Required action
Reproduce all the data, character for character.

Supplied material
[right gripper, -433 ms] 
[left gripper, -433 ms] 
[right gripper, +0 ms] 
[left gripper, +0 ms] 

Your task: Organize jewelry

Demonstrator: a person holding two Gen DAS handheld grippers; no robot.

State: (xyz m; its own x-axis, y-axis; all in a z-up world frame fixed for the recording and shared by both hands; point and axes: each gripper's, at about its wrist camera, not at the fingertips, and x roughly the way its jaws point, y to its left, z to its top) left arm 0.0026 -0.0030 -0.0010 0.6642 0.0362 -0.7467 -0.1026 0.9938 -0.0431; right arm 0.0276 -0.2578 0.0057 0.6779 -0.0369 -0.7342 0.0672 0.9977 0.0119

Output of the exercise
[right gripper, -433 ms] 
[left gripper, -433 ms] 
[right gripper, +0 ms] 
[left gripper, +0 ms] 

Your task: Organize jewelry

Demonstrator: a person holding two Gen DAS handheld grippers; no robot.

State: (xyz m; its own x-axis, y-axis; all in a z-up world frame fixed for the recording and shared by both hands; point and axes: each gripper's, at about its wrist camera, not at the fingertips, and x roughly the way its jaws point, y to its left, z to its top) left arm 0.0026 -0.0030 -0.0010 0.6642 0.0362 -0.7467 -0.1026 0.9938 -0.0431; right arm 0.0276 -0.2578 0.0057 0.6779 -0.0369 -0.7342 0.0672 0.9977 0.0119

With this, the output is complete.